Dalam konsep pendidikan yang diyakini Amlam, sebelum santri dimasuki ilmu, mereka terlebih dahulu digembleng tentang adab dan Budi pekerti sebagai orang timur, belajar bilang “Inggih”, “dalem”, menata sandal dan menghormati satu sama lain dengan penuh kesopanan (andap ashor), lalu kebutuhan dasar seperti latihan ngimami, latihan pidato, memimpin dzikir setelah solat, menjadi Bilal pada salat Jum’at dan seterusnya, semuanya diselaraskan secara manis dan romantis, terbukti Ananda Halim asal Surabaya berhasil membuat keluarga “mbrebes Mili” (meneteskan air mata haru) satu keluarga termasuk neneknya yang setelah sekian purnama tidak berjumpa karena sang cucu mengimami salat Maghrib dan dzikir setelahnya dengan begitu fasih dan Khusu’, inti cerita kami merasa bahagia ternyata apa yang kami lakukan dan kami yakini selama ini tidak sia-sia dan mulia melihatkan hasilnya.

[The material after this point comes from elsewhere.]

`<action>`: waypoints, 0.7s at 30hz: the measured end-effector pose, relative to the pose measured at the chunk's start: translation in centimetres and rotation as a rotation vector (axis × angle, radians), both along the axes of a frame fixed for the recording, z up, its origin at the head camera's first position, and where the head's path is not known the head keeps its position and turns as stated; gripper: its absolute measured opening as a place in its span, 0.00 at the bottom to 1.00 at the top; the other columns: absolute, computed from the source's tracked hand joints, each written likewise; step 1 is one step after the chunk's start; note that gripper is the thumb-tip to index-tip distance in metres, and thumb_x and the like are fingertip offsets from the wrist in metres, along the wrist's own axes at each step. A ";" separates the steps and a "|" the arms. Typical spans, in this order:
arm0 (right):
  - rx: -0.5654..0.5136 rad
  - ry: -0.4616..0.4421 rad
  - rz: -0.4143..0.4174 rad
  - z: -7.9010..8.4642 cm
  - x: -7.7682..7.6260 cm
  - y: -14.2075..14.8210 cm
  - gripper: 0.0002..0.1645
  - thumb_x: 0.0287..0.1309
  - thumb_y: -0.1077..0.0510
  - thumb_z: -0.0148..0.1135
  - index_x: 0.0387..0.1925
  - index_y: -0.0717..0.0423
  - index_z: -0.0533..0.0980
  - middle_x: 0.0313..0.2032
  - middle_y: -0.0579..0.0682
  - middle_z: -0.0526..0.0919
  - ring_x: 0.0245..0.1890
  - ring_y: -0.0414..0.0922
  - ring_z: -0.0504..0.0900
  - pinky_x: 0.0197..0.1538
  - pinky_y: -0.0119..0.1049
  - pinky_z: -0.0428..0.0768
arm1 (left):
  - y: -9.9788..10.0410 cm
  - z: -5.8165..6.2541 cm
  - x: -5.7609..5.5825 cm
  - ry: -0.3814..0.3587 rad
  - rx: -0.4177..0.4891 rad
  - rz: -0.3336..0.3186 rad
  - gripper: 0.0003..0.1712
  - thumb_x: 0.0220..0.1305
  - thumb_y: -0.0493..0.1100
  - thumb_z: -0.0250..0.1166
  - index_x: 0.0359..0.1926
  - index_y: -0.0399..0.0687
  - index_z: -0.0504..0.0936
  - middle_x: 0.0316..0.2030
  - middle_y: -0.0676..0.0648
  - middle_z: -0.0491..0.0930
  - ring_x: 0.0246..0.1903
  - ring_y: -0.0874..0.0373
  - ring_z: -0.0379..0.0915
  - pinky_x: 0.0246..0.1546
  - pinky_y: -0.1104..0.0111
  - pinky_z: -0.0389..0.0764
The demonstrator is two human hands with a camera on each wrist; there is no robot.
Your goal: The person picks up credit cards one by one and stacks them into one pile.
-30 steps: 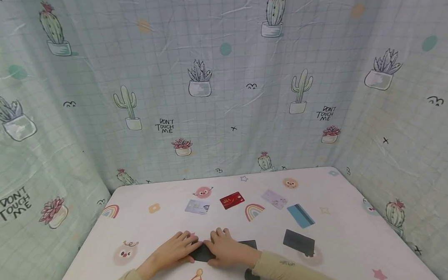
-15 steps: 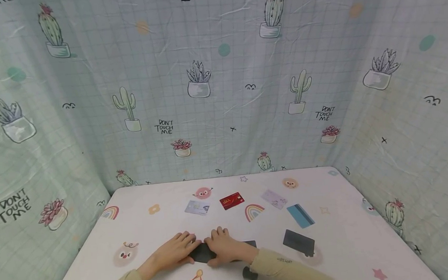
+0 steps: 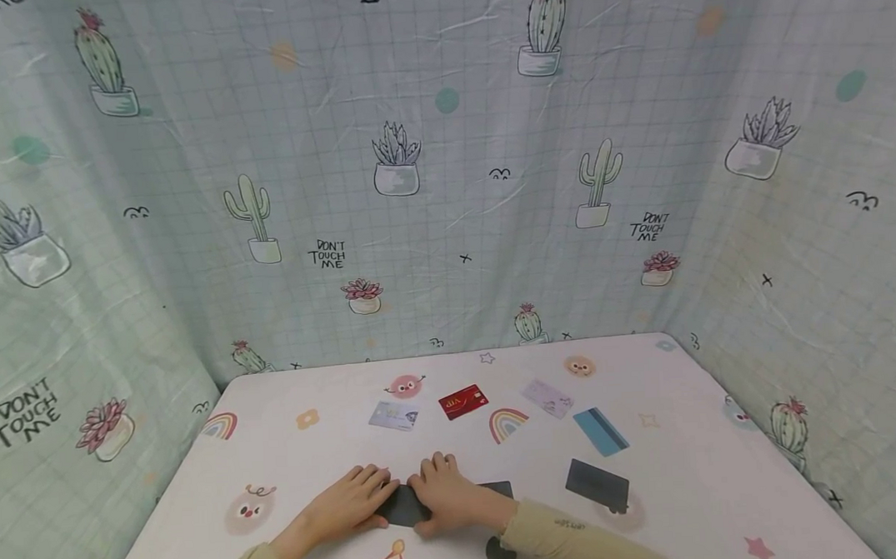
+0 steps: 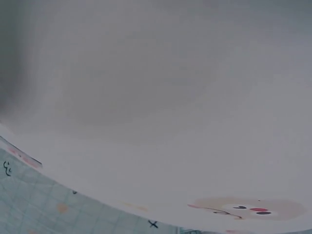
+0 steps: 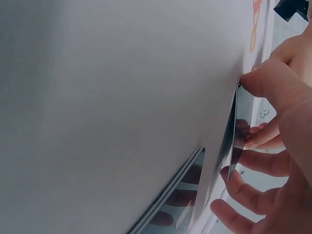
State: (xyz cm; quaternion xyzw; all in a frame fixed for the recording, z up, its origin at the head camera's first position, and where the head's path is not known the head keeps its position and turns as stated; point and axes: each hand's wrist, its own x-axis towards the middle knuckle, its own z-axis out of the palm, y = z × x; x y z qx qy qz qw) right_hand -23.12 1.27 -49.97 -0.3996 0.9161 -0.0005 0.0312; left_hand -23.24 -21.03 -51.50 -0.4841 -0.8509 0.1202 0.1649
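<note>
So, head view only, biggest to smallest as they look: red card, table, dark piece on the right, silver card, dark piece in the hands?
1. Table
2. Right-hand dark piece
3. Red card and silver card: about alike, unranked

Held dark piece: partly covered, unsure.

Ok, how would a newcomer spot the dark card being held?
On the white table, look to the near middle, where the left hand and right hand almost meet. The dark card spans the gap between them. Both hands grip it, unlike the two flat dark rectangles farther right.
</note>
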 end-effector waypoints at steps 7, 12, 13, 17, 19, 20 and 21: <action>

Hal yang paling sulit menjadi Kiai adalah untuk tetap tidak tenar secara konsisten, yang dibesarkan adalah pondoknya, bukan Kiainya, secara filosofis kepondok modernan-nya agar kelak Kiai jika mati, pondok tak ikut mati, karena ruh pondok tidak menempel mutlak pada diri Kiai tersebut, juga agar generasi selanjutnya, bisa secara independen melanjutkan estafet perjuangan dakwah dalam naungan pesantren.
Kami meyakini bahwa kalau cari uang di pesantren adalah salah alamat, tapi jalan kebahagiaan terlurus dan cepat adalah pengabdian di pesantren, tidak ada yang lebih menyenangkan kecuali menjadi guru yang disempatkan melihat kesuksesan muridnya, pesantren menyatukan 3 sedekah jariyah yang tak terputus pahalanya meski telah mati yaitu; Sedekah Jariyah melalu gerakan wakafnya, ilmu yang bermanfaat melalui pendidikan dan pengajaran di dalamnya, dan anak yang Soleh yang mendoakan adalah target utama output pesantren.
Berbahagialah mereka yang berjuang dan mengabdi di Pesantren, seperti beli satu dapat tiga, langsung cash dan tunai. Selamat !!